Ils ont également été soumis à une batterie de tests, y compris des analyses de sang pour évaluer les marqueurs hormonaux, métaboliques et inflammatoires, ainsi qu’une analyse de la composition corporelle, une évaluation de la fonction physique et une analyse du sommeil. Les résultats ont été obtenus avant le début des interventions et après leur fin afin de permettre des comparaisons.

Résultats

Selon Souza, le principal marqueur diagnostique de la sarcopénie liée à l’âge est la perte de force ou de performance des muscles squelettiques associée à une perte de masse musculaire. “La perte de masse musculaire est inhérente au vieillissement, mais elle devient un problème en conjonction avec une fonction réduite [weakness] ou performances [agility, balance etc.]», dit-il. « Si l’un de ces paramètres [strength or performance] peut être amélioré, alors nous pourrons diminuer la sarcopénie.”

Dans l’étude, toutes les mesures de la force musculaire se sont améliorées chez les participants soumis au programme d’entraînement en résistance, y compris le couple des poignées et des jambes mesuré avec un dynamomètre.

“Nous avons également observé une amélioration de la qualité objective et subjective du sommeil à l’aide de la polysomnographie, et une réduction de l’inflammation [based on parameters assessed by blood work]”, a déclaré Vânia D’Almeida, dernière auteure de l’article, professeure au Département de psychobiologie de l’UNIFESP.

“Les personnes âgées atteintes de sarcopénie ont tendance à mal dormir, et l’étude a montré que l’entraînement physique atténuait leur sarcopénie et améliorait leur sommeil.
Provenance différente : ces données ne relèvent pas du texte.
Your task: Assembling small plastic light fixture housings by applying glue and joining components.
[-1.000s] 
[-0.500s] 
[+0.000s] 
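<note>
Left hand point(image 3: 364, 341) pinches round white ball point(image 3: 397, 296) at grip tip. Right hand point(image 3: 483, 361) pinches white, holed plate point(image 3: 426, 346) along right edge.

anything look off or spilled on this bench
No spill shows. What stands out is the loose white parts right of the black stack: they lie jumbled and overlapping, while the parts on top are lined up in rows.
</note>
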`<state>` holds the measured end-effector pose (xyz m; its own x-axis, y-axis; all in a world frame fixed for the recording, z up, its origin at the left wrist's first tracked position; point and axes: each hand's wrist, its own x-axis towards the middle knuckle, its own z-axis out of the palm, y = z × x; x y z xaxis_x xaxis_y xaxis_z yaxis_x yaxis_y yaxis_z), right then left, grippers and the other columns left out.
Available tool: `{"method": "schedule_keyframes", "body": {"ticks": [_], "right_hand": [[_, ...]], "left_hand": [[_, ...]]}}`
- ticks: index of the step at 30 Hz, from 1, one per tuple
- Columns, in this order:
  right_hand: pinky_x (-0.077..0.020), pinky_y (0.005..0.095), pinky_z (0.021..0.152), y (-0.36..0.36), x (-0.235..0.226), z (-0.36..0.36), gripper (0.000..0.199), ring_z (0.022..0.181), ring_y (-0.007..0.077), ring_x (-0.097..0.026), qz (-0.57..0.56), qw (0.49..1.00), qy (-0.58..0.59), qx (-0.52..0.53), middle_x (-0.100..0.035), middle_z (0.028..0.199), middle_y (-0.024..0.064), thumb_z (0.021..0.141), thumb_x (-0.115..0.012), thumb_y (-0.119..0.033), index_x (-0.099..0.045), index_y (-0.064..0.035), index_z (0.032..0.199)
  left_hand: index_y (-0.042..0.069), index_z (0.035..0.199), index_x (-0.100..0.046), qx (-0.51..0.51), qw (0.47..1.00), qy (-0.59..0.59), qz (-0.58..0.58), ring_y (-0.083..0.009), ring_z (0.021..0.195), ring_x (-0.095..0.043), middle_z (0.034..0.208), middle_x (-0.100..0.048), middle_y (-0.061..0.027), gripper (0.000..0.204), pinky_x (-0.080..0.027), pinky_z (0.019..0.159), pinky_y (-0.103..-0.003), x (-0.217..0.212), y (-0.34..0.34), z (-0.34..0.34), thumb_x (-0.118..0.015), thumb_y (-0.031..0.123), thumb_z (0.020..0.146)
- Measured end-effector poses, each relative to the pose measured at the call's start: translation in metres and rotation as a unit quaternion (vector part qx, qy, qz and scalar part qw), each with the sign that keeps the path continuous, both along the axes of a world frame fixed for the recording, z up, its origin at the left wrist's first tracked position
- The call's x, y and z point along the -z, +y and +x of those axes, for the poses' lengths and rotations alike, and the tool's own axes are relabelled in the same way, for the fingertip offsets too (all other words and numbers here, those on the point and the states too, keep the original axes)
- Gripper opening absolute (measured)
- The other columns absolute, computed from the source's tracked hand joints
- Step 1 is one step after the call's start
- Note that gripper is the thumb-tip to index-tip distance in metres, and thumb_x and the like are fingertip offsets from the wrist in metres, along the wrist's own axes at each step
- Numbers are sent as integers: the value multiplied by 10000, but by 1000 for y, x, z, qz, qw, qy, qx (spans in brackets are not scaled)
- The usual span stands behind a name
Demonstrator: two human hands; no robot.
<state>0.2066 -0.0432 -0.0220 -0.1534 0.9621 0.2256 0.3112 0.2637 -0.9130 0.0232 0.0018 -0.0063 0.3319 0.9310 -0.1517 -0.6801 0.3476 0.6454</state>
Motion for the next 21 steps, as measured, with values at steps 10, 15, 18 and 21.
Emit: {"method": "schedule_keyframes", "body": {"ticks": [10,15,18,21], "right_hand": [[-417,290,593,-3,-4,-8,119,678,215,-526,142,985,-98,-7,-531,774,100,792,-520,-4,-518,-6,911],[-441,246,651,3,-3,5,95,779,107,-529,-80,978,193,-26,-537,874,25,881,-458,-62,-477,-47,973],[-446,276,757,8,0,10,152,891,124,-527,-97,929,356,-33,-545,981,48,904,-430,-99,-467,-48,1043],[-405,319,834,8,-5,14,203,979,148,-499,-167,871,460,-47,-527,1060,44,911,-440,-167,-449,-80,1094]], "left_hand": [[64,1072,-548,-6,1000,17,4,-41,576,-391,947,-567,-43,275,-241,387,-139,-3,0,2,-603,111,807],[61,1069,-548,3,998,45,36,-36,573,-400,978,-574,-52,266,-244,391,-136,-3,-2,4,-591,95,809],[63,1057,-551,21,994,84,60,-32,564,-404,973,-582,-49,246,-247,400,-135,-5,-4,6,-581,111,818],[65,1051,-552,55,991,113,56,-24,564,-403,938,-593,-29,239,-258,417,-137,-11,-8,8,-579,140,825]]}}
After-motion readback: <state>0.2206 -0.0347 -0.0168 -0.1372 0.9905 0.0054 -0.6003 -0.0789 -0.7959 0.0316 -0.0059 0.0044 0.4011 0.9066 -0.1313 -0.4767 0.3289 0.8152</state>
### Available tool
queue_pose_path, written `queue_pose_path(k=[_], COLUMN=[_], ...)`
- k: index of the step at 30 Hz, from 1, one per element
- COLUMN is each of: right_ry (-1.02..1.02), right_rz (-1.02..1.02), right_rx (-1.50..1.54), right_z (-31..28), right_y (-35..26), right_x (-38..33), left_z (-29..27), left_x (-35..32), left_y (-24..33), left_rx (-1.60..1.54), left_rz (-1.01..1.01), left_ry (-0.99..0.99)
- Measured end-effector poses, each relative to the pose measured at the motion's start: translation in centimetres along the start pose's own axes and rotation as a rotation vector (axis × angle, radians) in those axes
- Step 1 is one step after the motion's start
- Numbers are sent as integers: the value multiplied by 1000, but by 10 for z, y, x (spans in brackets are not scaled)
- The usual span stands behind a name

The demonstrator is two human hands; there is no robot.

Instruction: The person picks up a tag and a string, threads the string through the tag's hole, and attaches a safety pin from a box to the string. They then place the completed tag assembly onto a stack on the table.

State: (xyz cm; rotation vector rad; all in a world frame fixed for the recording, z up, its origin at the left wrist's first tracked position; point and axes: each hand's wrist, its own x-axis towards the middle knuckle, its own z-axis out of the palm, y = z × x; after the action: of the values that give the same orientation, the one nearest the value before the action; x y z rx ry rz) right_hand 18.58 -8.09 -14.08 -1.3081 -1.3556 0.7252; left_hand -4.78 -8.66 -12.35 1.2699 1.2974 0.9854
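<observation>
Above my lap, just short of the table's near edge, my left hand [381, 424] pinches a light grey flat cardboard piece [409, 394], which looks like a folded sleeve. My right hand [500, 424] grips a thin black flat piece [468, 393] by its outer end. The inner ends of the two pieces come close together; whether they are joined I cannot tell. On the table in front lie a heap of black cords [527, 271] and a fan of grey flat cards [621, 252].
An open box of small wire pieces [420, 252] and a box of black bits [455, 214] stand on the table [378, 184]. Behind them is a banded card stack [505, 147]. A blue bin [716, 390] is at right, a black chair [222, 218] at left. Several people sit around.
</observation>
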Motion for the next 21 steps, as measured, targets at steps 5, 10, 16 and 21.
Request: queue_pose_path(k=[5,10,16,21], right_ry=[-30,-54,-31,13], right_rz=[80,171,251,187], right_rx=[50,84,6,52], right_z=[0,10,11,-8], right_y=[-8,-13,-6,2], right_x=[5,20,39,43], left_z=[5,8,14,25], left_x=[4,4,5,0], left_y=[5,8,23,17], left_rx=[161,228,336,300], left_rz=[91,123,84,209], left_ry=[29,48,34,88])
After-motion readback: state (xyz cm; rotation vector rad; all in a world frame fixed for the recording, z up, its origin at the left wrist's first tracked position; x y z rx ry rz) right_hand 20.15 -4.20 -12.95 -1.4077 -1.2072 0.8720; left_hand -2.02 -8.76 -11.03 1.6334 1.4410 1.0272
Cela peut être dû à une augmentation de deux cytokines anti-inflammatoires [IL1ra and IL10] associée à l’efficacité du métabolisme musculaire et peut-être à la qualité du sommeil », a expliqué Souza.

Des recherches supplémentaires sont nécessaires pour élucider comment différents groupes d’âge et sexes, avec et sans sarcopénie, peuvent présenter des réponses musculaires et de sommeil spécifiques à des interventions potentiellement anti-inflammatoires, telles que l’exercice physique, concluent les auteurs.